31. Give up. Just give up.

32. Seven months later, emboldened by the #MeToo movement, write the new editor to ask her for a contact name, number, and email address in human resources to make a formal complaint. Get no response. Write another email asking for the same. Get no response. Check online for this information. It’s not available.

33. This time, do not give up. Write this list to show others that you do not have to be accosted by a Hollywood mogul in a bathrobe to endure the emotional and financial repercussions of sexual harassment. Sexual harassment, you would like to tell everyone, is not about sex. It’s about a person in power systematically leveraging that power to lure you into his orbit and either proffer or take away your money, work, health care, and financial stability, depending on your positive or negative response to his sexual overtures. Respond in the affirmative, and you’ve prostituted yourself. Respond negatively, do not respond at all, or get a lawyer involved, and there goes your career.
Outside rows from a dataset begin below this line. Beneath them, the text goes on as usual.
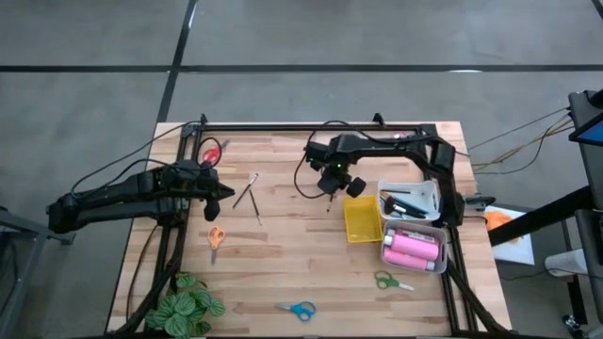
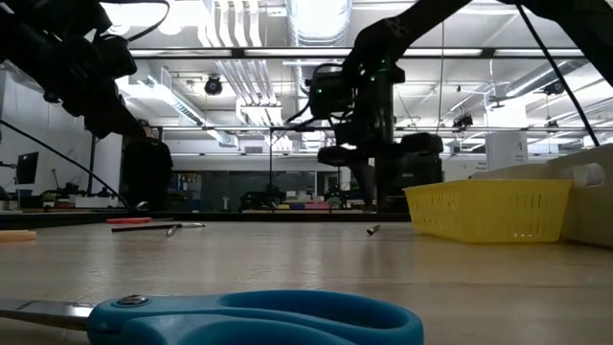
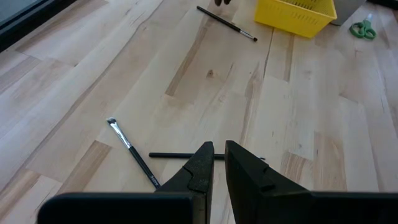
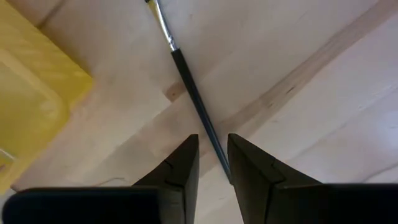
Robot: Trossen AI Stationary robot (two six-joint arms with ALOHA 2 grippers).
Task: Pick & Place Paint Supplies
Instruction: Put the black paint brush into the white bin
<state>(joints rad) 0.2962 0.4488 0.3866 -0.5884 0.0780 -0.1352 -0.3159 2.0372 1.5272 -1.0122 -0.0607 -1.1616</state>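
Note:
A thin black brush (image 4: 186, 74) lies flat on the wooden table beside the yellow tray (image 4: 31, 93). My right gripper (image 4: 213, 155) hangs above the brush's handle end, pointing down, its fingers a narrow gap apart and clear of the brush (image 1: 330, 202). My left gripper (image 3: 219, 155) waits at the table's left (image 1: 226, 195), shut, above two crossed brushes (image 3: 130, 149) that lie on the table. Scissors lie loose: red (image 1: 209, 153), orange (image 1: 216, 237), green (image 1: 391, 281), blue (image 1: 300, 309).
A white tray (image 1: 429, 193) with brushes and another (image 1: 415, 266) with pink bottles stand at the right, next to the yellow tray (image 1: 363, 226). A leafy plant (image 1: 184, 306) sits at the near left corner. A black frame (image 1: 311, 126) runs along the table's far edge.

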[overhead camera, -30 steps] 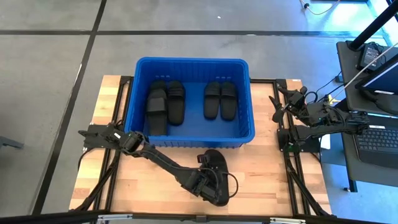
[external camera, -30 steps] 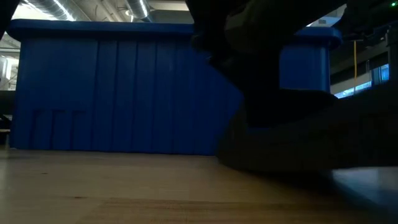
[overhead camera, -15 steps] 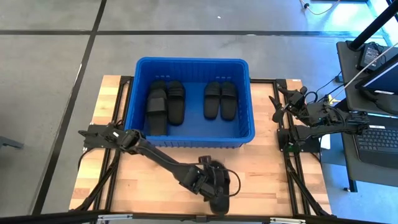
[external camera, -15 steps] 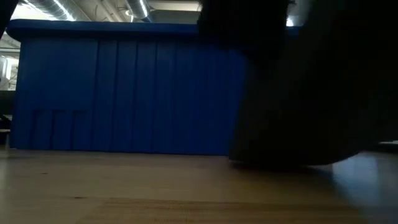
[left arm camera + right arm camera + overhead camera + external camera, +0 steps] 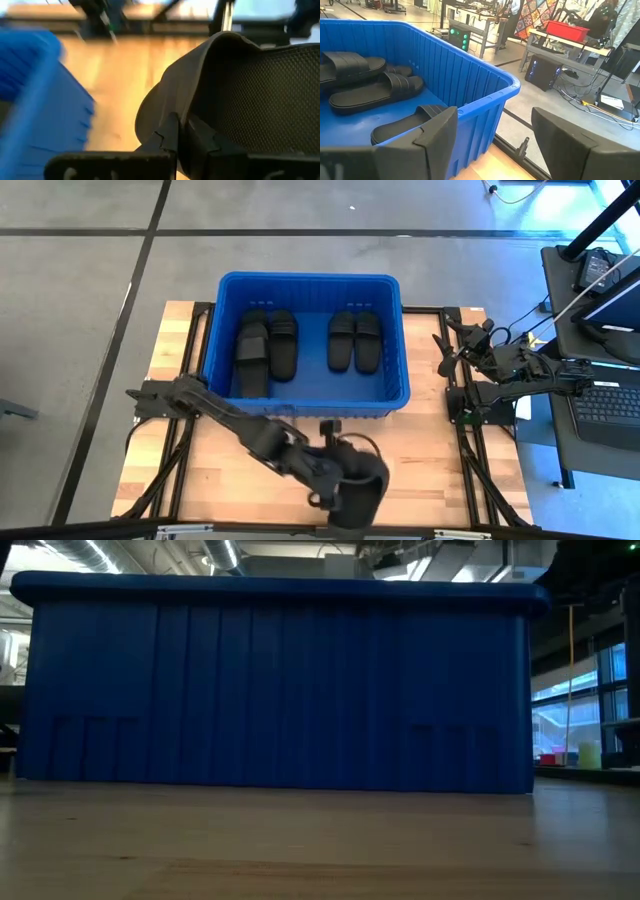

Editor’s note: When reached for comment, Kurson told The Atlantic, “Deborah is a terrific writer. I published her often and wish her nothing but the best." James Karklins, the president of Observer Media, provided The Atlantic with the following statement: "Observer Media strives hard to provide a safe and comfortable environment for our employees and has a process by which all formal complaints are taken seriously. Our policy is to take corrective action when evidence of misconduct is presented. During Ken Kurson’s employment there were no formal complaints received. Deborah Copaken was a freelance writer and never an employee of the company. As with all freelance writers each story is pitched and accepted on a case-by-case basis." Karklins confirmed to The Atlantic that there is no process for writers who aren’t on staff to file complaints.

Deborah Copaken is a contributing writer at The Atlantic and the author of Ladyparts.